Le poète (hommage à tous les poètes du passés, du présent et du futur)

 

Sur la lande déserte, battue par l’orage,
Valeureux guerriers, nous étions des cohortes,
Comme crickets que le vent apporte,
Ecumants de haine, exsudant la rage.

Vers l’ennemi nous allions au devant,
Frappant nos boucliers du plat de l’épée,
Clarté d’un message qui n’annonce la paix,
D’assoiffés de sang, jamais ne s’en privant.

Nos lames étincelantes aux éclairs,
Nos rugissements répondant au tonnerre,
Nous foulions d’un bon pas la terre,
Tous empressés de croiser le fer.

Nos yeux, brillants de colère contenue,
Foudroyait tout vivant qui regardait dedans.
Ainsi périssaient, sous l’assaut de nos dents,
Ceux qu’accablaient nos regards soutenus.

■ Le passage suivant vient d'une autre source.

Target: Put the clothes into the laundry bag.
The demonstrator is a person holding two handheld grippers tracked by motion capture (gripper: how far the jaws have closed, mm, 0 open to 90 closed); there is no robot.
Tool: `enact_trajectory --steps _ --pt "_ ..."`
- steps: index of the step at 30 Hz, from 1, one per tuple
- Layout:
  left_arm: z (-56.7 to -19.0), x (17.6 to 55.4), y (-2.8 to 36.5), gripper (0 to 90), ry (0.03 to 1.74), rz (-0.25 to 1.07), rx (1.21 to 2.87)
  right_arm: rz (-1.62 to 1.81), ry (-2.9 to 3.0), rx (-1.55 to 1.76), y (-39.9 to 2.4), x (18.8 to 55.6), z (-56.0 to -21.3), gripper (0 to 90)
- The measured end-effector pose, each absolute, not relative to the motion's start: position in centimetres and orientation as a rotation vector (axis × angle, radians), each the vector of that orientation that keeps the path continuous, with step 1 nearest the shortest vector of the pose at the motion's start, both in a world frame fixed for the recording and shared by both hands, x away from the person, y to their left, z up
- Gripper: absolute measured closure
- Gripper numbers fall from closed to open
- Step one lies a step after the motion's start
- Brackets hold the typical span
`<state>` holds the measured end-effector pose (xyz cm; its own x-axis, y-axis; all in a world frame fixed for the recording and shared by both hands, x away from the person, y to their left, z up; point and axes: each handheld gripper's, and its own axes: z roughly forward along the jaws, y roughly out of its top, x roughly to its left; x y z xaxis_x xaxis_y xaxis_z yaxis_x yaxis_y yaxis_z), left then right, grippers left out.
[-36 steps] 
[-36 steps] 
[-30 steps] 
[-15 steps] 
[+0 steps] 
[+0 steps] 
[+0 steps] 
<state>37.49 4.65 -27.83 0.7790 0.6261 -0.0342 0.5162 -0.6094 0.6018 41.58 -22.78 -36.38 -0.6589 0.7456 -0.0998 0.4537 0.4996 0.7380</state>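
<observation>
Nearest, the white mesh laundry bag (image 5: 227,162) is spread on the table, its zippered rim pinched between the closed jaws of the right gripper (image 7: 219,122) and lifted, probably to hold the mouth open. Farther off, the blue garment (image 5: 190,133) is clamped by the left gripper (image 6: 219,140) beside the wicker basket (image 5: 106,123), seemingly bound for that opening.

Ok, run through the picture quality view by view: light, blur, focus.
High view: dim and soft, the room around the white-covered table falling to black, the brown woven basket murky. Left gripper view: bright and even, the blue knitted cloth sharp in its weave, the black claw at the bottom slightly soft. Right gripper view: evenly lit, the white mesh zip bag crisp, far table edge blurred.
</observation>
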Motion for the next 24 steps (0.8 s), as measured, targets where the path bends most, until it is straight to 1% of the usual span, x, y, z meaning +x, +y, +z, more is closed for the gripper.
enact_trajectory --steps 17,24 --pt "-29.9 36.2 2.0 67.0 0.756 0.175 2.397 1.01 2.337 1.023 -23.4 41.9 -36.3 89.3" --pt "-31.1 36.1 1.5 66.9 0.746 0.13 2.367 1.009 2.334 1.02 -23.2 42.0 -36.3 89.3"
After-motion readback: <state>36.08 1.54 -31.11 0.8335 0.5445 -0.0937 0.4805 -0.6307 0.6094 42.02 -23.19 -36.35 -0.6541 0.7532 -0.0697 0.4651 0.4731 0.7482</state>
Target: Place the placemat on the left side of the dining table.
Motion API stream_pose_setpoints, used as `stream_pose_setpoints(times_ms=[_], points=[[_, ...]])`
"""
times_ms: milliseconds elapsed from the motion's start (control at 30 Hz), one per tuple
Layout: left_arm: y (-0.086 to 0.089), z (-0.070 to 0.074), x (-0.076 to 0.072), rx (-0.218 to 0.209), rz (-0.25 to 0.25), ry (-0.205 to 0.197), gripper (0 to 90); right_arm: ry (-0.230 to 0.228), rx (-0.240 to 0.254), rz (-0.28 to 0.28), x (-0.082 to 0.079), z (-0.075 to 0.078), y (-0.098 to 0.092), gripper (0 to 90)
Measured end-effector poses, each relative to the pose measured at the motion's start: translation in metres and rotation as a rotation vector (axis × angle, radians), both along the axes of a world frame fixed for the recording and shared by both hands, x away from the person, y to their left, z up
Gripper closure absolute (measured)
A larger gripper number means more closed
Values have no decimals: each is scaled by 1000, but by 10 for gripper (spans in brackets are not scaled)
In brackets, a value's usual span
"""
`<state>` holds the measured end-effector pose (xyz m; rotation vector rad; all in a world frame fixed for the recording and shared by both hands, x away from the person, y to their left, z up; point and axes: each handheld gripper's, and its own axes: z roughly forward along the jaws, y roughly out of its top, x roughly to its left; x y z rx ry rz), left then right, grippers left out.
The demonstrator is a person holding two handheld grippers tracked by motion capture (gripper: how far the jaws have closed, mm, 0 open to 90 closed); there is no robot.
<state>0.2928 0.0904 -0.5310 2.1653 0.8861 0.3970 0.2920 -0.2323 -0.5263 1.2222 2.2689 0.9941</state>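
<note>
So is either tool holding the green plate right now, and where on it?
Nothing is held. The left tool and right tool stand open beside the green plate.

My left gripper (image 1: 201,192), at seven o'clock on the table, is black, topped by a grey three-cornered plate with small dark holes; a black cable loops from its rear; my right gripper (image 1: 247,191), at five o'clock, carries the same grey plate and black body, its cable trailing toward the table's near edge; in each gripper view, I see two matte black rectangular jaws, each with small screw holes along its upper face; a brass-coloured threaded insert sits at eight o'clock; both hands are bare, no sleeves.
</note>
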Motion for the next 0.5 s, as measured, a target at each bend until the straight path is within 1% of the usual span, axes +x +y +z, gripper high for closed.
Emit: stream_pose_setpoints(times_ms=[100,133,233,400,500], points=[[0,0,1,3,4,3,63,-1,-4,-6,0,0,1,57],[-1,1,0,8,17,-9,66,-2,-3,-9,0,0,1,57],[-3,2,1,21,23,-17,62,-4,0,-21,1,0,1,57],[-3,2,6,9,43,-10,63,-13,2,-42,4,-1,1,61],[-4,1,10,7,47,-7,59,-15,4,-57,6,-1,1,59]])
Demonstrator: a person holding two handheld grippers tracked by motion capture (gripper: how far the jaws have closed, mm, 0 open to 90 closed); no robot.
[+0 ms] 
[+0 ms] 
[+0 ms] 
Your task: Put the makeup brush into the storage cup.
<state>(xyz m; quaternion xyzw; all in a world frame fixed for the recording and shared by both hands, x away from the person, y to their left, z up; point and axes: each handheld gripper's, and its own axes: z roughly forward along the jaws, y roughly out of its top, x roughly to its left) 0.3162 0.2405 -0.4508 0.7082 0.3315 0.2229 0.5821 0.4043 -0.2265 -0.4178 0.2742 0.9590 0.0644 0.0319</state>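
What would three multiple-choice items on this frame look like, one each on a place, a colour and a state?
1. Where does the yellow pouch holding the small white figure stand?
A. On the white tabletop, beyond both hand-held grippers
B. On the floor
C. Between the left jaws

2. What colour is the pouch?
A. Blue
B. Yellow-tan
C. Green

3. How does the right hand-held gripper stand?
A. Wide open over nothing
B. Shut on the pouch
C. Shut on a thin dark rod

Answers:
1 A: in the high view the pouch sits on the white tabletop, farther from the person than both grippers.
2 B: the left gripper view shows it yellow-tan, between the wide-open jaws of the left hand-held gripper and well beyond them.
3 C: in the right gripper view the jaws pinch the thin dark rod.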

Nous arrivâmes dans un village de gueux.
Bientôt vers les cieux s’envolèrent les flammes,
Suivies de près par les nombreuses âmes
Ravies par les moulinets de mes soldats fougueux.

Les femmes violées,  les enfants égorgés
Dans les cendres, laissés en sentinelles.
Rien ne pouvait arrêter notre marche mortelle,
Ouvrant la route de nos armes en acier forgé.

Au détour d’un chemin, à la nuit tombante,
S’éleva devant nous un homme sans crainte.
Il ne tremblait pas, n’émettait aucune plainte,
Droit, les bras croisés, nous toisant sur la sente.

Je m’avançais jusqu’à lui, la main sur la garde.
Il ne portait pas d’épée, je ne voyais pas de dague.
Mon armée derrière moi s’agitait en vagues,
Quand je vis à sa hanche, la lyre du barde.

D’une voix forte il me dit que j’avais tort.
Que la guerre, au grand jamais, ne résout rien,
Que la vie ici-bas est notre seul vrai bien,
Que par le vent de la haine, nul navire n’atteint le port.

Que nous devions retourner vers nos femmes
Pour célébrer avec elles, le miracle de la vie.
Déposer des baisers sur les joues de nos enfants ravis,
Eteindre dans nos cœurs cette haineuse flamme.

La pluie enfin cesse, apparaît un rayon de soleil
Avant qu’il ne soit mort, dernier sursaut de l’astre.
Pour le poète, ultime vision avant le désastre
Quand s’écoule sur le sol son sang vermeil.

J’essuie ma lame sur ses vêtements trempés.
Nul homme ne peut me dicter ma conduite,
Nulle armée ne peut nous conseiller la fuite.
Comment a-t-il pu, à ce point, se tromper ?

Pour monter le camp, la place paraît bonne.
Auprès du feu, tous rassemblés en silence,
Nous aiguisons nos lames, le fer de nos lances,
Tandis que dans ma tête les paroles résonnent.

Au matin de grisaille, la troupe se lève.
Le temps semble bien triste, la lande bien grise.
Sur le corps du poète souffle la mordante bise
Qui fait chanter sa lyre comme dans un rêve.

Fort de ce funeste présage, l’aruspice nous prévient,
La mort nous rode autour, nous sentons le malheur.
De la divine poésie nous avons tué le serviteur
Et nous pourrions payer bien cher cette erreur.

Nous sommes donc revenus sur nos terres aimées.
Nous avons embrassé nos enfants, couché nos femmes.
De la guerre s’est éteint le grand vacarme,
Elles avaient germées les graines qu’il a semées.

Souvent quand vient la nuit je repense au poète.
Que ne l’ai-je écouté, pourquoi l’ai-je tué ?
Sur son sort j’avais trop vite statué,
Qu’avais-je donc dans la tête ?

Soudain, un grand silence sur la place du village,
Je sors de ma hutte, une épée à la main.
Mais elle s’échappe quand je vois, au milieu des gamins,
Mon poète souriant, cet homme bon et sage.

Depuis parmi nous il vit, la mort l’ayant épargné.
Il anime nos soirées et a pris ma sœur pour femme
Jamais sur mon geste il n’a émis de blâme,
Mais je doute qu’aucun ne mesure ce qu’il nous a fait gagner.